The realization that you can be THE decision-maker of your life is a big step towards walking your own path. Life starts to change when you start to own every decision and consequence. Purpose begins to shape when you decide that you are responsible for your actions. It’s scary at first. It’s scary to realize that we can decide what to do next. It’s scary to think that our actions are our own. It’s scary to realize that regardless of the things happening around us, our reactions to these happenings are entirely in our control.

And then it begins to be empowering. What happens next is my decision. How I react is my choice. What I do is up to me. I am in the driver seat, and I decide where and how fast to go.

This shift from “along for the ride” to “I am the ride” is the start towards living with purpose. It’s going to be bumpy, you’ll get lost, you might go backwards, you’ll love some things, hate lots of other things, get embarrassed, learn stuff, and experience the entire spectrum of emotions. In the end, it’ll be totally worth it because the decisions, actions, consequences are all yours. You’ve decided to own it, and have begun paving your own life path.

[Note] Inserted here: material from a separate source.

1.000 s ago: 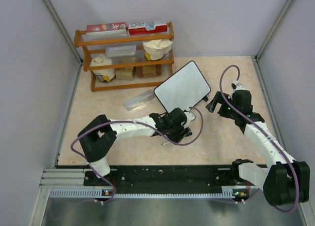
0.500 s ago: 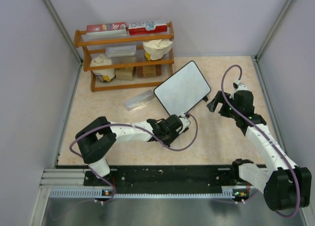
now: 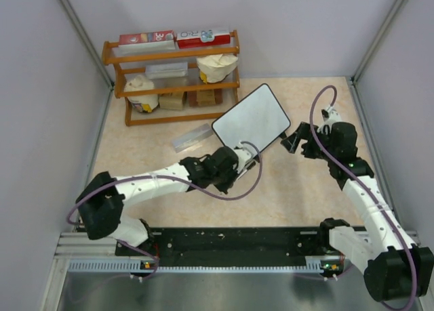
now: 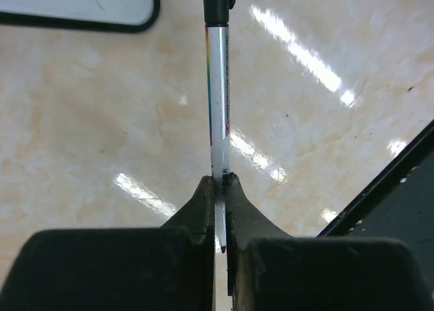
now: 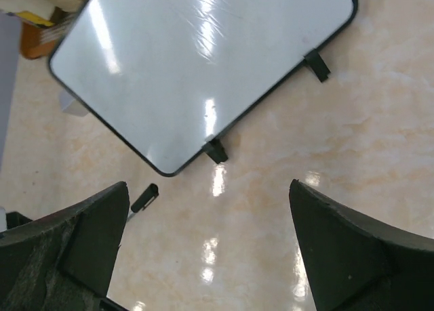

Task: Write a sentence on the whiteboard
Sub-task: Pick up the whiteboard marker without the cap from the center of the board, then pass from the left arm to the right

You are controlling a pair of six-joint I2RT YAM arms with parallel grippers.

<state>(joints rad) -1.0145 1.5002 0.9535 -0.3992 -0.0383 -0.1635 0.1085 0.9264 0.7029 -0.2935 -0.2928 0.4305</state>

Start small. The decision to own your actions can be overwhelming. Start small by catching yourself when you begin to put fault onto things. Don’t look to blame someone. What happened, has happened. What you can do now is to accept and own the situation you are in. Own your reactions and your next steps. This shifts you back into the driver seat and gives you the ability to navigate the situation. Then, you’ll remember that someone long ago told you about this annoying thing called the Serenity Prayer. Back when you owned none of your actions, this prayer made no sense. But now, with a shift in mindset into ownership, of living a life with purpose, you begin to understand the power behind this concept. So take ownership of your life and remember, “God, grant me the serenity to accept the things I cannot change, courage to change the things I can, and wisdom to know the difference.”